Cosmopolitans in Indian Fiction

Ragini Tharoor Srinivasan

“What does it take to stop dreaming of alternative lives?” Two versions of this question from Anjum Hasan’s The Cosmopolitans speak to challenges now faced around the globe. First: what would it take—in India, in America, anywhere in 2016—to stop dreaming of alternative political systems and pathways for migration, of alternatives to poverty, scarcity, inequality, environmental degradation, global finance capital, fascism, fanaticism, and fundamentalism? By that same token: what happens if we lose our capacity to dream of alternative lives, to understand and imagine the lives of others?

Hasan’s novel poses these questions through the story of Qayenaat, an urban Indian art aficionado, and her encounters in provincial India. Another recent novel from India, Chitra Viraraghavan’s The Americans, approaches them through the narratives of Indian Americans, caught between the seemingly irreconcilable alternatives of their Indian and American lives. Despite these different settings, both novels test the limits of the global imaginary by testing their subjects’ openness to lives other than their own.

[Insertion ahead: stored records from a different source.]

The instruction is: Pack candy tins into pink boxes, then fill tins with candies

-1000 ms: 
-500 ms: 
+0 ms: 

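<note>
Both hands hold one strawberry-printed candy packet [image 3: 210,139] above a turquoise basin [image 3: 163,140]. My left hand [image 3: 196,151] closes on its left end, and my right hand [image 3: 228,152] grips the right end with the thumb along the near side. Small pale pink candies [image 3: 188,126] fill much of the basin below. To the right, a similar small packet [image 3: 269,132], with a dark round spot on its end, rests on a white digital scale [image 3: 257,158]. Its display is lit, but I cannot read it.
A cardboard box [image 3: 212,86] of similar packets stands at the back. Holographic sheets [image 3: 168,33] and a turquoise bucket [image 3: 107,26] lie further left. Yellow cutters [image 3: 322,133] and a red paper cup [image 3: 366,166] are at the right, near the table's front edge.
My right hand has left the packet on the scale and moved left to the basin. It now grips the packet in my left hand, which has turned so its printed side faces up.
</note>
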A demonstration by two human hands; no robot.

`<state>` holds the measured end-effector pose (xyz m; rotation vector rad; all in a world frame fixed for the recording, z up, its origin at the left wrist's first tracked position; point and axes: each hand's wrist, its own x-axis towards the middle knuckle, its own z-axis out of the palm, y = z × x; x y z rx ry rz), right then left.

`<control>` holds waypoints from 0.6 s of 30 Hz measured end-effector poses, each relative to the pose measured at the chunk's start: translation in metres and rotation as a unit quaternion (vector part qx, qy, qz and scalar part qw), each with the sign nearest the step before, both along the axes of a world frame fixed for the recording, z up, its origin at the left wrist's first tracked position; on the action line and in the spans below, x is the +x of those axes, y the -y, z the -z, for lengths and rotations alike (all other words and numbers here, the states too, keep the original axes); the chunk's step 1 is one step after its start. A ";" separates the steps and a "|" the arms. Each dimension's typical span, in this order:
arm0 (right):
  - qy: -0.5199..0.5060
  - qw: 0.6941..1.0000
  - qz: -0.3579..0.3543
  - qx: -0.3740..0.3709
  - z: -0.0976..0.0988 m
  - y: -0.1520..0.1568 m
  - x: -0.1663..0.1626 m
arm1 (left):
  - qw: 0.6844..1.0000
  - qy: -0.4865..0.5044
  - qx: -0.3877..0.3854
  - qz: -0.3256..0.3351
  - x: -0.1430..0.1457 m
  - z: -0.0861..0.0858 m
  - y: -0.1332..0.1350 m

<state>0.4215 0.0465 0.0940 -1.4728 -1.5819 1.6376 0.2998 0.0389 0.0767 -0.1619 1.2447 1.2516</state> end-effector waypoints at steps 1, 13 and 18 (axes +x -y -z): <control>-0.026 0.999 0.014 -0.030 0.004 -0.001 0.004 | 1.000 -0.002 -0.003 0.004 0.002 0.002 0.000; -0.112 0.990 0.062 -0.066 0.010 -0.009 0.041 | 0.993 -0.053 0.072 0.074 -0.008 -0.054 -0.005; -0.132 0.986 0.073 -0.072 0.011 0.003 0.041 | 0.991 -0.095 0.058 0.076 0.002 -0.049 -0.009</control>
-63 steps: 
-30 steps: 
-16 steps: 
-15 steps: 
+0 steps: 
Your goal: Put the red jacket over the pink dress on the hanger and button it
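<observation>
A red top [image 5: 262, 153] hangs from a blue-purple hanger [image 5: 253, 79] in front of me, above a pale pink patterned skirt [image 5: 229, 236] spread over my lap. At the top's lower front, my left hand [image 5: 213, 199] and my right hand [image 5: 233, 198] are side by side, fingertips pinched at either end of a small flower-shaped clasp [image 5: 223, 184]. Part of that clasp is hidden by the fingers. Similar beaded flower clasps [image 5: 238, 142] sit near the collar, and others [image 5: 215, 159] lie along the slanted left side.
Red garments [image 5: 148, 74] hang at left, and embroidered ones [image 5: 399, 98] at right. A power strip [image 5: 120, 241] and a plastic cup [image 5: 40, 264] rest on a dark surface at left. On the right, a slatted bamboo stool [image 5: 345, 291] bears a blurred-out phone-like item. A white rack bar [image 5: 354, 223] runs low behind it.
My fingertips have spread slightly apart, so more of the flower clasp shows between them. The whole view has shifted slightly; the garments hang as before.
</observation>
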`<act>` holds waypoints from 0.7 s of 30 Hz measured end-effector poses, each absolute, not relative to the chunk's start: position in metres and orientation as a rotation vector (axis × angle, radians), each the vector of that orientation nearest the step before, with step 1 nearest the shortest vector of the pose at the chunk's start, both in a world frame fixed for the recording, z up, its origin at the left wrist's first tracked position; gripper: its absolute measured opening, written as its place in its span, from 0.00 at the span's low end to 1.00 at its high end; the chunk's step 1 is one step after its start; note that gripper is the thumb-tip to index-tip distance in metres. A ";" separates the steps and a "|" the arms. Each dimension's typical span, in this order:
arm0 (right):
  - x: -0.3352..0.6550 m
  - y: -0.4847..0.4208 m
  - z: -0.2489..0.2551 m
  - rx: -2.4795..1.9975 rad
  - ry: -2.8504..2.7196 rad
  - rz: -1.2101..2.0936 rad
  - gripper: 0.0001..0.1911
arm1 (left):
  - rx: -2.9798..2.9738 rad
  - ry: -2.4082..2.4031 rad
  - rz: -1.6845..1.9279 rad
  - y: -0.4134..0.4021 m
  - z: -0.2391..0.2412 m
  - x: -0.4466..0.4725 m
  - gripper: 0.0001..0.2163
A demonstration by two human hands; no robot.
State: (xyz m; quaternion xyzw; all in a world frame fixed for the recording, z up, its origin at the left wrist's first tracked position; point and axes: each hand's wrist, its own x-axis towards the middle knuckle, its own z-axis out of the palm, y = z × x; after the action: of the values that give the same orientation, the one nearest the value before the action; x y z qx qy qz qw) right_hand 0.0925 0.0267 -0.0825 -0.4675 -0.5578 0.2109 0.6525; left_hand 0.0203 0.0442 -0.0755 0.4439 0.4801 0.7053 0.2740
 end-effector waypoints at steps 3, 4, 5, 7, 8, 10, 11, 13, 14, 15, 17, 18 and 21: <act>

In Hasan’s novel, the test of Qayenaat’s openness occurs in a two-horse village in north India called Dharti, where the “King”—an effectively powerless heir to a ruling dynasty dating back to the 17th century—is seated on a wooden cart being pulled, not by a horse or a bull, but by a rapturous man of the tribal Koyla caste, with “primitive-looking iron hooks … embedded in [bloody wounds in] his lower back.” Qayenaat, who has escaped from urban Bangalore “into India” (read: the provinces) in search of absolution after committing involuntary manslaughter, is horrified. “But we’re living in the twenty-first century,” she protests. For her, the Koyla’s reenactment of historical debts is a form of feudal false consciousness. The King, by contrast, views the Koyla’s self-sacrificial performance and the village’s retention of the anachronistic ritual as “nothing less than a miracle,” given the “grotesquerie” and “great emptiness” of the “industrialized, godless” culture being exported to India from the West.

Hasan’s novel asks: if art calls for “an act of engagement” with alterity, then is the outlawed cart ritual a form of unpardonable “bestiality,” as Qayenaat argues, or “something precious,” as the King avers? Is it torture or craft? In the first half of the novel, Qayenaat herself sets fire to Nostalgia, a major installation by art-world celebrity Baban Reddy, and a bystander suffocates to death in the ensuing smoke. She does not make her protest from a position of firm moral authority. Rather, by rejecting the cart ritual, Qayenaat also rejects the romanticization of otherness in favor of a moral certainty that the King deems at odds with her self-professed cosmopolitanism.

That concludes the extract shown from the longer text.